Task to complete: A faithful copy of all the data is the goal; omit the pictures.
Raw data section start
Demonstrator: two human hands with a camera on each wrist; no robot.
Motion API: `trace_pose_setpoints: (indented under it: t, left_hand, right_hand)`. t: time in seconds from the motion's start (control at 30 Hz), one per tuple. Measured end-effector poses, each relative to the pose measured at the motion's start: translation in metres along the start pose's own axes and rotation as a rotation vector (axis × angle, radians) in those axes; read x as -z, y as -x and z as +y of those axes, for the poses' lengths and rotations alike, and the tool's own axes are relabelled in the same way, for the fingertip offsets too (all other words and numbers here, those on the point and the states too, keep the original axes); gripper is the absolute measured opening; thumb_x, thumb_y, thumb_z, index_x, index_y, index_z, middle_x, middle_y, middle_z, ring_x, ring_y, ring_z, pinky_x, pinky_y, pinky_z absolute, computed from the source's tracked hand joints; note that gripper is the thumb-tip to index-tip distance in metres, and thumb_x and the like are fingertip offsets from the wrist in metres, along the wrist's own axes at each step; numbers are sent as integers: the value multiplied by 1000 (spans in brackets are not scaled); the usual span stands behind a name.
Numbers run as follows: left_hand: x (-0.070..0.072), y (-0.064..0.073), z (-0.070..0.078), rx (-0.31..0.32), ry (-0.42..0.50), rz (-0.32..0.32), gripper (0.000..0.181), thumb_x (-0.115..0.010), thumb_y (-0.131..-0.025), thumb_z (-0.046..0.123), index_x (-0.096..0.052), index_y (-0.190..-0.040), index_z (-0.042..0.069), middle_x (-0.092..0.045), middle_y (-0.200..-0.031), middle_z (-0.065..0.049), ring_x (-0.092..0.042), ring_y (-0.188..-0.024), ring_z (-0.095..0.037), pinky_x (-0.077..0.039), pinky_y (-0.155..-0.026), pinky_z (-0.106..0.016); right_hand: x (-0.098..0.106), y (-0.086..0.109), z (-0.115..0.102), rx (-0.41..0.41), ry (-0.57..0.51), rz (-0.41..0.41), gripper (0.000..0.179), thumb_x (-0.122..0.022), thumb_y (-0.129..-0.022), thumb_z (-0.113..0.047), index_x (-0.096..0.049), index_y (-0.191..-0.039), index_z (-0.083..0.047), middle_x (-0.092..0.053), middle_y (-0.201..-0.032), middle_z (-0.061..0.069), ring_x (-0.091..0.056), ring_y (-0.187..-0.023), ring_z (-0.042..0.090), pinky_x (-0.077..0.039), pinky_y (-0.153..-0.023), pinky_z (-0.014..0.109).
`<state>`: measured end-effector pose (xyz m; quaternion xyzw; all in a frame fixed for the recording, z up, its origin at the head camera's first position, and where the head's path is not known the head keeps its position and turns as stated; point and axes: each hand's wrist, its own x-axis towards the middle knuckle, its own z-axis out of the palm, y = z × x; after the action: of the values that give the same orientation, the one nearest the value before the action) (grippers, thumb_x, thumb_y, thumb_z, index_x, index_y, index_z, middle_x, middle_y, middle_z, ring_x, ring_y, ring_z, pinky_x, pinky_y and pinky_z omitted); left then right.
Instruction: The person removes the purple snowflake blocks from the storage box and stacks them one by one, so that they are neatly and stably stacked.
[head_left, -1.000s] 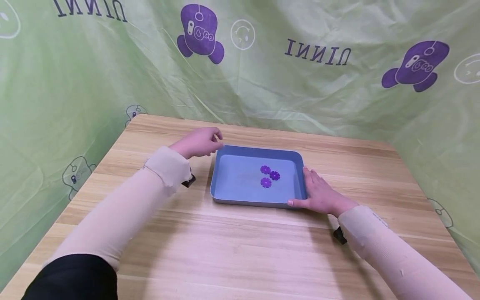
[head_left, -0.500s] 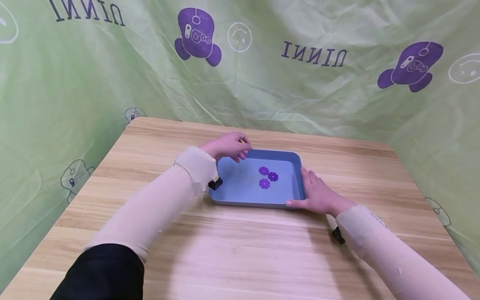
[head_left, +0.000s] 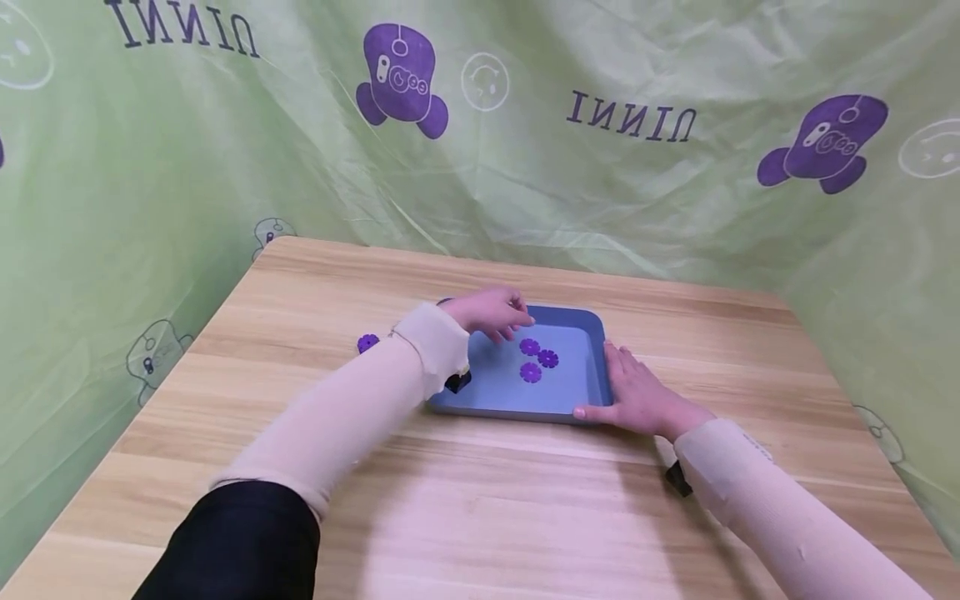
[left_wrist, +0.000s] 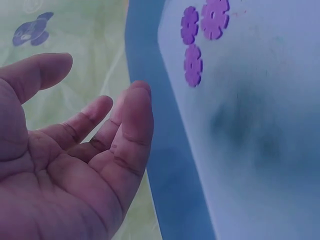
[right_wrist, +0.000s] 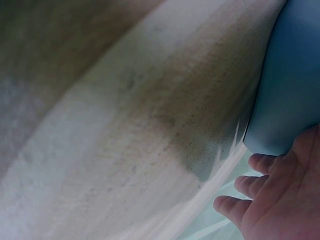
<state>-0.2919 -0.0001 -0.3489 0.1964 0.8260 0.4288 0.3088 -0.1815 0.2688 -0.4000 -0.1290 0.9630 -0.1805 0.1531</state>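
A shallow blue tray (head_left: 510, 414) lies on the wooden table with three purple flower-shaped discs (head_left: 530, 372) grouped in its right half. My left hand (head_left: 487, 312) hovers over the tray's far left part, fingers loosely bent. In the left wrist view the palm and fingers of that left hand (left_wrist: 85, 160) show nothing held, with the tray's blue wall (left_wrist: 172, 175) beyond them. My right hand (head_left: 641, 392) rests against the tray's right end, fingers extended along the wall and thumb at the near corner. The right wrist view shows its fingertips (right_wrist: 232, 207) beside the tray's outer wall.
Another purple flower-shaped disc (head_left: 367, 342) lies on the table (head_left: 480, 508) left of the tray, partly behind my left sleeve. A green printed cloth (head_left: 525, 192) hangs around the table's back and sides. Small black devices sit under both wrists.
My left hand has moved right, from beside the tray's far left corner to over the tray. The disc on the left has come out from behind my arm. The right hand stays put.
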Motion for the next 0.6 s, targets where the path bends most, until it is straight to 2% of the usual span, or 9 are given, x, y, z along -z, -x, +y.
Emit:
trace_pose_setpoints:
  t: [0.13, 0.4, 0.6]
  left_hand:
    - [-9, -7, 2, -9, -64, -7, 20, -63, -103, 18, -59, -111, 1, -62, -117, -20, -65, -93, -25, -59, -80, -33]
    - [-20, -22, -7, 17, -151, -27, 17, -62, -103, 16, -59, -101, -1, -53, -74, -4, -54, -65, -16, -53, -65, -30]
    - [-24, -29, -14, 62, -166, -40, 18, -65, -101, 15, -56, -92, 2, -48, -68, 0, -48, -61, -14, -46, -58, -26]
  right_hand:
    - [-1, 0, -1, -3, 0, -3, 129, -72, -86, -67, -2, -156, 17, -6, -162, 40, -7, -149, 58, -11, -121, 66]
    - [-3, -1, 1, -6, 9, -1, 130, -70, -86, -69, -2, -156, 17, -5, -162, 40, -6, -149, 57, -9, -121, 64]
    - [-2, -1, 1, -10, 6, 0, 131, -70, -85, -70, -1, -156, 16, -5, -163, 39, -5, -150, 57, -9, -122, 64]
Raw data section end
Answer to this problem:
Demonstrator: two human hands with a camera on each wrist; no robot.
Motion API: `trace_pose_setpoints: (indented under it: t, left_hand, right_hand)`. t: time in seconds from the motion's start (control at 30 Hz), one per tuple. Measured end-effector poses, each relative to the pose measured at the motion's start: translation in metres along the start pose's own axes and rotation as a rotation vector (axis × angle, radians) in those axes; read x as -z, y as -x and z as +y of those axes, for the poses' lengths and rotations alike, and the tool's own axes are relabelled in the same way, for the fingertip offsets too (all other words and numbers here, those on the point and the states too, keep the original axes); gripper is the absolute measured opening; thumb_x, thumb_y, thumb_z, index_x, index_y, index_z, middle_x, middle_y, middle_z, ring_x, ring_y, ring_z, pinky_x, pinky_y, pinky_z absolute, computed from the source's tracked hand joints; note that gripper is the thumb-tip to index-tip distance in metres, and thumb_x and the like are fingertip offsets from the wrist in metres, along the wrist's own axes at each step; numbers are sent as integers: the value multiplied by 1000 (spans in brackets are not scaled); the usual span stands behind a name.
Numbers run as follows: left_hand: x (-0.070..0.072), y (-0.064..0.073), z (-0.070..0.078), rx (-0.31..0.32), ry (-0.42..0.50), rz (-0.32..0.32), gripper (0.000..0.181), thumb_x (-0.115..0.010), thumb_y (-0.131..-0.025), thumb_z (-0.046..0.123), index_x (-0.096..0.052), index_y (-0.190..-0.040), index_z (-0.042..0.069), middle_x (-0.092..0.045), middle_y (-0.200..-0.031), middle_z (-0.065..0.049), ring_x (-0.092..0.042), ring_y (-0.188..-0.024), ring_z (-0.095..0.037), pinky_x (-0.077..0.039), pinky_y (-0.155..-0.026), pinky_z (-0.106..0.016); right_hand: x (-0.098..0.106), y (-0.086..0.109), z (-0.115..0.102), rx (-0.41..0.41), ry (-0.57..0.51), rz (-0.41..0.41), gripper (0.000..0.179), thumb_x (-0.122..0.022), thumb_y (-0.129..-0.022), thumb_z (-0.113..0.047), index_x (-0.096..0.049), index_y (-0.191..-0.039), index_z (-0.083..0.047), middle_x (-0.092..0.053), middle_y (-0.201..-0.032), middle_z (-0.061..0.069), ring_x (-0.091..0.056), ring_y (-0.187..-0.023), ring_z (-0.042..0.090), pinky_x (-0.077..0.039), pinky_y (-0.153..-0.023), pinky_z (-0.014..0.109).
`<state>`: measured end-effector pose (xyz m; quaternion xyzw; all in a frame fixed for the recording, z up, its origin at the head camera's first position, and where the head's path is not known the head keeps its position and turns as stated; point and axes: each hand's wrist, its own x-axis towards the middle knuckle, its own z-axis out of the palm, y = z × x; after the action: of the values that give the same orientation, the one nearest the value before the action) (grippers, thumb_x, thumb_y, thumb_z, index_x, index_y, index_z, middle_x, middle_y, middle_z, ring_x, ring_y, ring_z, pinky_x, pinky_y and pinky_z omitted); left then right.
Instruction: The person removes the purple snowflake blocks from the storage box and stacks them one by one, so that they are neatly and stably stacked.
[head_left, -1.000s] 
[head_left, -0.500s] 
[head_left, +0.000s] 
[left_wrist, +0.000s] 
[right_wrist, +0.000s] 
<state>-0.2919 -0.0001 -0.3489 0.1964 0.8260 0.4288 0.3088 -0.1815 0.2688 -0.4000 -0.1290 0.9630 -0.1805 0.1531</state>
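A shallow blue tray (head_left: 510, 414) lies on the wooden table with three purple flower-shaped discs (head_left: 530, 372) grouped in its right half. My left hand (head_left: 487, 312) hovers over the tray's far left part, fingers loosely bent. In the left wrist view the palm and fingers of that left hand (left_wrist: 85, 160) show nothing held, with the tray's blue wall (left_wrist: 172, 175) beyond them. My right hand (head_left: 641, 392) rests against the tray's right end, fingers extended along the wall and thumb at the near corner. The right wrist view shows its fingertips (right_wrist: 232, 207) beside the tray's outer wall.
Another purple flower-shaped disc (head_left: 367, 342) lies on the table (head_left: 480, 508) left of the tray, partly behind my left sleeve. A green printed cloth (head_left: 525, 192) hangs around the table's back and sides. Small black devices sit under both wrists.
My left hand has moved right, from beside the tray's far left corner to over the tray. The disc on the left has come out from behind my arm. The right hand stays put.
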Motion for the next 0.6 s, targets where the path bends most, until it is straight to 2% of the usual span, or 9 are given, x, y, z along -z, -x, +y.
Emit:
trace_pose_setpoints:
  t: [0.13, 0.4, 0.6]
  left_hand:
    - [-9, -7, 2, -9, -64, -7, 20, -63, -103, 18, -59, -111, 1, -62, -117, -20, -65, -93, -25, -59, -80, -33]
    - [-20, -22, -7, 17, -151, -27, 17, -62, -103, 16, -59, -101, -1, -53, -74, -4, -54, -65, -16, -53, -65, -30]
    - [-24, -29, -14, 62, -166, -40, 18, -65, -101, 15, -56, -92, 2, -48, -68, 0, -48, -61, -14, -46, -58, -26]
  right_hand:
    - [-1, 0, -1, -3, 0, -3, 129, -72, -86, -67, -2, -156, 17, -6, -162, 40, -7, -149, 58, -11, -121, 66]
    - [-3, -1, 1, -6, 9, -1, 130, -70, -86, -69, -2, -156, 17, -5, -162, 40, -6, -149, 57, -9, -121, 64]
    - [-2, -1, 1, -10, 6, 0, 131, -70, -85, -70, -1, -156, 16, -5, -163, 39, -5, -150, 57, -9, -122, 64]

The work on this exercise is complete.